__WHAT THE TASK REQUIRES__
Where a line in the listing below contains the word "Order", copy that line.

__RAW DATA__
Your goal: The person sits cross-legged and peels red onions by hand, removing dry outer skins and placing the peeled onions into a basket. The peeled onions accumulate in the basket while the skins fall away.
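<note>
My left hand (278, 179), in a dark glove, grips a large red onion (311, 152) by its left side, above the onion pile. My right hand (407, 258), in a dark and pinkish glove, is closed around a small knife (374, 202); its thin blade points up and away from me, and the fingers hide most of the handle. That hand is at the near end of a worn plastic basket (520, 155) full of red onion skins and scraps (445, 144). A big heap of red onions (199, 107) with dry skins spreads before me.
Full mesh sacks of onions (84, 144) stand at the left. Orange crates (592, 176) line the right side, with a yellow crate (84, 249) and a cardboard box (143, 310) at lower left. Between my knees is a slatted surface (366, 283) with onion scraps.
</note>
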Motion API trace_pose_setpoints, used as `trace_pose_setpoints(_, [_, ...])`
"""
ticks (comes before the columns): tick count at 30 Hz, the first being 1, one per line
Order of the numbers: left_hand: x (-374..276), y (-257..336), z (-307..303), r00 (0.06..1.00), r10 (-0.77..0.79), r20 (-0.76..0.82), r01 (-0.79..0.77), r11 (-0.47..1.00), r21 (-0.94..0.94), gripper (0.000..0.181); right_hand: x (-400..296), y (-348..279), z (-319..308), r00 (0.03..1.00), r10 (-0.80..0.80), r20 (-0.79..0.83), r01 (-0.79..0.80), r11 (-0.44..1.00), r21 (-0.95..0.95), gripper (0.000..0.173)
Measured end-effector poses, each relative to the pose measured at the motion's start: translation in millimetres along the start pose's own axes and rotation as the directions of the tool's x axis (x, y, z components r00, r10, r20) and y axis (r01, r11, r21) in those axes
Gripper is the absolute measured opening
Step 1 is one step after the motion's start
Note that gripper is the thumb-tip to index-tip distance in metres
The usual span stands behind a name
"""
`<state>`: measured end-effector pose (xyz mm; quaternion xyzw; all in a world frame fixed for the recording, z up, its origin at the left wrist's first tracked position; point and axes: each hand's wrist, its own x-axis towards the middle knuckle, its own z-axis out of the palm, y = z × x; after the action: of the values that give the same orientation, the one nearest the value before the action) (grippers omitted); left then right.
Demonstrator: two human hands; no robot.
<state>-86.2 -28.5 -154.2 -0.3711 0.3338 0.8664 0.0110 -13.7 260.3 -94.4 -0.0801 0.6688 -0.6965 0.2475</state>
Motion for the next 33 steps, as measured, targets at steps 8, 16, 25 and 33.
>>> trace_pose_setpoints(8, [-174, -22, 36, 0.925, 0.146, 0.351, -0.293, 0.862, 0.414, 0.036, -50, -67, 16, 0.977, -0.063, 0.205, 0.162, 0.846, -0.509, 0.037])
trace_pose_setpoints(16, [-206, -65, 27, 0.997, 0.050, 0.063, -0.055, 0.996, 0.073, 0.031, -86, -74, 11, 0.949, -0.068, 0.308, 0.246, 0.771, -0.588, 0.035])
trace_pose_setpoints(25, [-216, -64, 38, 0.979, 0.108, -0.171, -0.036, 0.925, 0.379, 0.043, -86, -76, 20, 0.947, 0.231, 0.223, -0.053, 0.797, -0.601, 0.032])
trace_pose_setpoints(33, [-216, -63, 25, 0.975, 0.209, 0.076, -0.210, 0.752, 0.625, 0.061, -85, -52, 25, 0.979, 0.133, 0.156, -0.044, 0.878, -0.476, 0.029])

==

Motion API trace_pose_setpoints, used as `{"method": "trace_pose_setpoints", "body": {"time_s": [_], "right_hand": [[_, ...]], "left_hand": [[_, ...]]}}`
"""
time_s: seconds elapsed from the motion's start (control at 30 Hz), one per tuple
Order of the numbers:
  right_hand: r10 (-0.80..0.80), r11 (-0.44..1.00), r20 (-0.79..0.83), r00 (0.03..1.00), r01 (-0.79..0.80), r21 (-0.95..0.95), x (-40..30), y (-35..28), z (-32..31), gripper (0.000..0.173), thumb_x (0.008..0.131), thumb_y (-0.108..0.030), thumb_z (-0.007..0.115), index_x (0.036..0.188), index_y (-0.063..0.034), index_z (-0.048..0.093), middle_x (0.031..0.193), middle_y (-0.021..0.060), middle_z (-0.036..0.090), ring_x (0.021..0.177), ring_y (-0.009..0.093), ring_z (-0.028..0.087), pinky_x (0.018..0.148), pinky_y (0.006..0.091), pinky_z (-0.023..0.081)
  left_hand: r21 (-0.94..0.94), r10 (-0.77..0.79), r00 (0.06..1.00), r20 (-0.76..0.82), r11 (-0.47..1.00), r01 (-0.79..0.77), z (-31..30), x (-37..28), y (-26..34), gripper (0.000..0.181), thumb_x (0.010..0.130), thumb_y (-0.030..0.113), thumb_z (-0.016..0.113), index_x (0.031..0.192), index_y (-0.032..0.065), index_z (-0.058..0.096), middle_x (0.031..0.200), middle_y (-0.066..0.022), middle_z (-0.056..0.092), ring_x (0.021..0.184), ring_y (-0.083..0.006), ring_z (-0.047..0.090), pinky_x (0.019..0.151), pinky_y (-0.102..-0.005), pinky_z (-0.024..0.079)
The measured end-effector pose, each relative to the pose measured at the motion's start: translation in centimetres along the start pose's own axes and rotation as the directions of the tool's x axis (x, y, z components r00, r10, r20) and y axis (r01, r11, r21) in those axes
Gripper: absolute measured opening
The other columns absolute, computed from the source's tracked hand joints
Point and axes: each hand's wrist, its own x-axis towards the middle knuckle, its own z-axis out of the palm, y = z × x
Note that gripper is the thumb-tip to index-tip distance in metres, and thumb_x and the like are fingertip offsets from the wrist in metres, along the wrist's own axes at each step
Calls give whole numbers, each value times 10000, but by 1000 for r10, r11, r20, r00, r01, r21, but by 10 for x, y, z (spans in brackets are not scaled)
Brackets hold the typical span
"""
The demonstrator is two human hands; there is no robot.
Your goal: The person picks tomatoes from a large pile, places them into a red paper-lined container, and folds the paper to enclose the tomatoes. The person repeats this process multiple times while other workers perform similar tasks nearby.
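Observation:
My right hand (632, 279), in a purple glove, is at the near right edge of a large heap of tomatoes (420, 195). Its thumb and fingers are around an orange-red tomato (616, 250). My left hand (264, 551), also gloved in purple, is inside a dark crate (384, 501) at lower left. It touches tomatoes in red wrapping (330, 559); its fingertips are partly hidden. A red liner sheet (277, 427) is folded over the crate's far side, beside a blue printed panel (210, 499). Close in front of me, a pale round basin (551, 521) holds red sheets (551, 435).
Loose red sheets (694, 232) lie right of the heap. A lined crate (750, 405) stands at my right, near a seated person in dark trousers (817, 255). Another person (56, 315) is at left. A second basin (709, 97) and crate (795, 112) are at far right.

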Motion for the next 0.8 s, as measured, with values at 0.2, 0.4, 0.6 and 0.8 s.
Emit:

__OUTPUT OF THE TASK__
Order of the numbers: left_hand: x (-374..276), y (-257..336), z (-307..303), r00 (0.06..1.00), r10 (-0.77..0.79), r20 (-0.76..0.82), r01 (-0.79..0.77), r11 (-0.47..1.00), r21 (-0.94..0.94), gripper (0.000..0.181); right_hand: x (-400..296), y (-348..279), z (-319..308), r00 (0.03..1.00), r10 (-0.80..0.80), r20 (-0.79..0.83), r01 (-0.79..0.80), r11 (-0.44..1.00), r21 (-0.95..0.95), gripper (0.000..0.173)
Order of the numbers:

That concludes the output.